El comercio con estos países superó los 52 mil millones de dólares en 2021, mientras que las inversiones canadienses en la región superaron los 65 mil millones, especialmente en minería, energía y servicios financieros.

Sin embargo, estas relaciones económicas conviven con preocupaciones sobre retrocesos democráticos en algunos países y con la expansión de iniciativas de seguridad impulsadas por Washington, como el programa regional conocido como “Escudo de las Américas”.

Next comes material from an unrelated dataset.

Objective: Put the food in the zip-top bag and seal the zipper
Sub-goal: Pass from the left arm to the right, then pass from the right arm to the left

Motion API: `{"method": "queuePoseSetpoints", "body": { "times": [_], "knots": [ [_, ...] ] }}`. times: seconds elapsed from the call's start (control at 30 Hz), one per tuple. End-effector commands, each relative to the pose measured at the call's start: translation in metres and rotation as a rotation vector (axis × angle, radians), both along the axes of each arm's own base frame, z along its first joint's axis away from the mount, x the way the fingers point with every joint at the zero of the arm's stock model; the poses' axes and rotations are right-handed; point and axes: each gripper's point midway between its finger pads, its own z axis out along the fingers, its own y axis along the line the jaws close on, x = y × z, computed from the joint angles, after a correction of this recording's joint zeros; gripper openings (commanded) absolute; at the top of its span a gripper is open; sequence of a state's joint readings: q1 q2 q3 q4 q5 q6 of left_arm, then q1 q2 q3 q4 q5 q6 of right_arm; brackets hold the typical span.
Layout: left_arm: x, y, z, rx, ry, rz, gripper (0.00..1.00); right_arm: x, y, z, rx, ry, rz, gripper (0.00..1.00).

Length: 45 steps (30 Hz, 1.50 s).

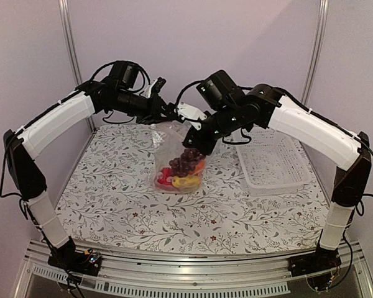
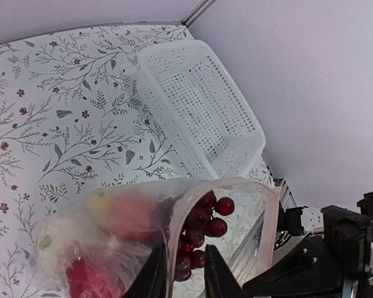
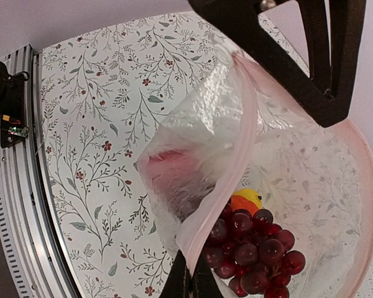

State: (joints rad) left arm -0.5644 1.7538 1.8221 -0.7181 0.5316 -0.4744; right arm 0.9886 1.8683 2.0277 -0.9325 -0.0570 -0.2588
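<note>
Clear crinkly zip-top bag (image 1: 166, 141) mid-table on floral cloth (image 1: 112, 186), mouth held up. Dark red grape bunch (image 3: 255, 254) and other food inside. Right gripper (image 3: 188, 279) clamps pinkish zipper rim (image 3: 236, 143). Left gripper (image 2: 185, 264) straddles rim; we cannot tell its grip. We judge loading done; next, press zipper closed along mouth.

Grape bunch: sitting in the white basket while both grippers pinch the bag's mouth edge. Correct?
Not quite. The grape bunch is inside the zip-top bag, not in the white basket; the right wrist view shows it through the open mouth. The rest holds: the left gripper and the right gripper both pinch the bag's mouth edge.
</note>
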Motion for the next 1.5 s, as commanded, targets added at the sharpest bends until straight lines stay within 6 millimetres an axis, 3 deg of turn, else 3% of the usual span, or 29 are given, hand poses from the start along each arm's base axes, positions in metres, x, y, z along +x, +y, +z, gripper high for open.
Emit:
{"method": "queuePoseSetpoints", "body": {
  "times": [0.0,0.1,0.17,0.2,0.23,0.33,0.43,0.57,0.73,1.1,1.47],
  "knots": [
    [-0.001,0.018,0.044,-0.017,-0.201,0.048,0.27,-0.002,0.001,0.0,0.008,0.006,-0.009,0.0],
    [-0.008,0.041,0.077,-0.026,-0.399,0.105,0.35,-0.003,-0.003,0.001,0.006,0.0,-0.011,0.0],
    [-0.02,0.056,0.09,-0.059,-0.51,0.136,0.42,-0.005,-0.004,0.003,0.011,0.001,-0.01,0.0],
    [-0.027,0.063,0.081,-0.063,-0.535,0.144,0.5,-0.006,-0.005,0.003,0.011,0.005,-0.01,0.0],
    [-0.036,0.07,0.095,-0.098,-0.602,0.154,0.54,-0.007,-0.006,0.002,0.01,0.01,-0.009,0.0],
    [-0.056,0.09,0.072,-0.102,-0.672,0.177,0.67,-0.009,-0.008,-0.003,0.003,0.023,-0.009,0.0],
    [-0.066,0.103,0.048,-0.096,-0.681,0.196,0.72,-0.011,-0.01,-0.004,0.001,0.026,-0.01,0.0],
    [-0.064,0.102,0.016,-0.107,-0.631,0.167,0.7,-0.014,-0.01,-0.003,0.007,0.038,-0.006,0.0],
    [-0.055,0.092,-0.013,-0.151,-0.573,0.107,0.59,-0.016,-0.011,-0.002,0.011,0.043,-0.006,0.0],
    [-0.052,0.057,-0.03,-0.297,-0.526,-0.072,0.47,-0.015,-0.011,-0.004,0.008,0.046,-0.011,0.0],
    [-0.04,0.04,-0.038,-0.335,-0.511,-0.141,0.2,-0.015,-0.011,-0.003,0.013,0.046,-0.013,0.0]
  ]
}}
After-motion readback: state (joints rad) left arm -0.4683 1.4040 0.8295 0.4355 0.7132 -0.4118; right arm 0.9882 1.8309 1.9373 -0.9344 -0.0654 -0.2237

El refugio del multilateralismo

Ante este escenario, especialistas consideran que la principal defensa de Canadá sigue siendo el sistema internacional basado en normas.

Sin embargo, el jurista Bernard Duhaime ha señalado una paradoja: aunque Canadá se incorporó a la Organización de los Estados Americanos en 1990, todavía no ha ratificado los principales tratados del sistema interamericano ni reconoce plenamente la jurisdicción de la Corte Interamericana de Derechos Humanos.

Un equilibrio difícil

Para analistas y diplomáticos, la política canadiense hacia América Latina refleja un delicado equilibrio entre intereses económicos, cautela frente a Estados Unidos y defensa del multilateralismo.

En un mundo marcado por conflictos y rivalidades geopolíticas crecientes, Ottawa intenta mantener su identidad como potencia media comprometida con la cooperación internacional. Sin embargo, su margen de maniobra en el continente americano continúa condicionado por la influencia de su poderoso vecino del sur.